Ein Blick ins Coburger Sozialkaufhaus, ein Gespräch mit dem Bamberger Sozialrechtler Ulrich-Arthur Birk und das Phänomen der weiblichen Altersarmut.
Schon für zehn Cent bekommen Kundinnen bei "Hartz & Herzlich" eine kleine Vase. Im Laden des Vereins am Coburger Heimatring wird gebrauchte Ware wie in einem Kaufhaus präsentiert. Damit Menschen mit wenig Geld in Würde einkaufen können.
Ute Reißer ist stellvertretende Leiterin im Sozialkaufhaus. Sie sagt, dass mehr Frauen als Männer hierherkommen. Oft auch Rentnerinnen. Vieles ist wie in anderen Geschäften: "Frauen lassen sich eher mal zu Außenrum-Sachen verleiten: eine Vase, Weihnachtsdeko, ein Buch fürs Enkelkind." Hier geht das - auch mit wenig Geld, auch mit einer kleinen Rente.
Grundsicherung im Alter
"Bei uns gibt es keine Mindestrente", erklärt der Bamberger Sozialrechtler Ulrich-Arthur Birk. Wer im Alter arm ist, bekommt Grundsicherung. Aber wo beginnt Armut? In Deutschland gilt als offiziell arm, wer im Monat weniger als etwa 750 bis 800 Euro zur Verfügung hat. Birk rechnet vor: "404 Euro Grundsicherungs-Regelsatz plus die tatsächliche Warmmiete soweit angemessen, also etwa 350 bis 400 Euro."

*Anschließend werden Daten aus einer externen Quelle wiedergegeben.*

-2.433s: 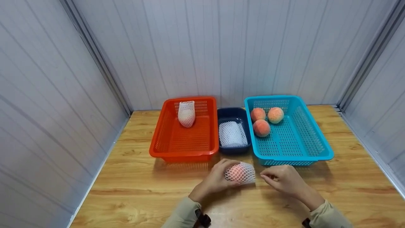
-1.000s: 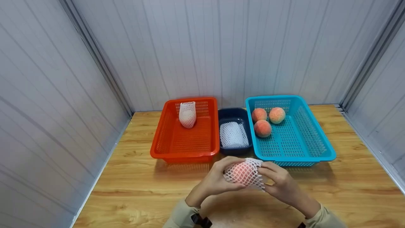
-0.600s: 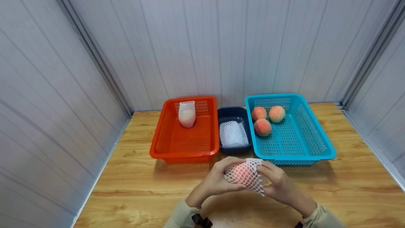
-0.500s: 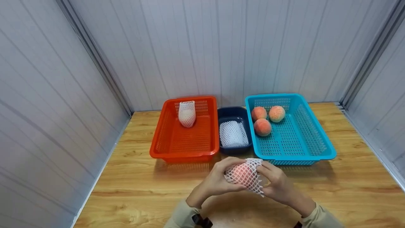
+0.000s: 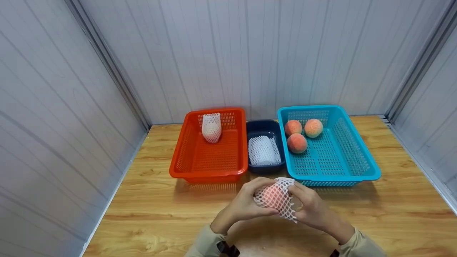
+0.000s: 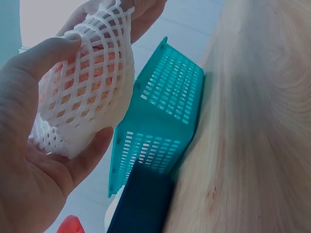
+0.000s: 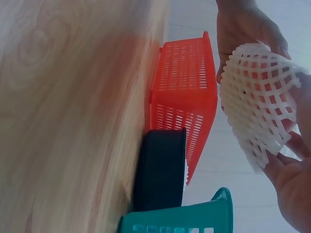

Ende vergangenen Jahres betraf das etwa 320 000 Rentnerinnen und 210 000 Rentner. "Die Zahlen haben sich in den vergangenen zehn Jahren verdoppelt, in den kommenden zehn Jahren wird noch einmal mindestens eine Verdopplung erwartet", sagt der emeritierte Professor. "Dass es den Kindern mal besser gehen wird, kann man sich abschminken."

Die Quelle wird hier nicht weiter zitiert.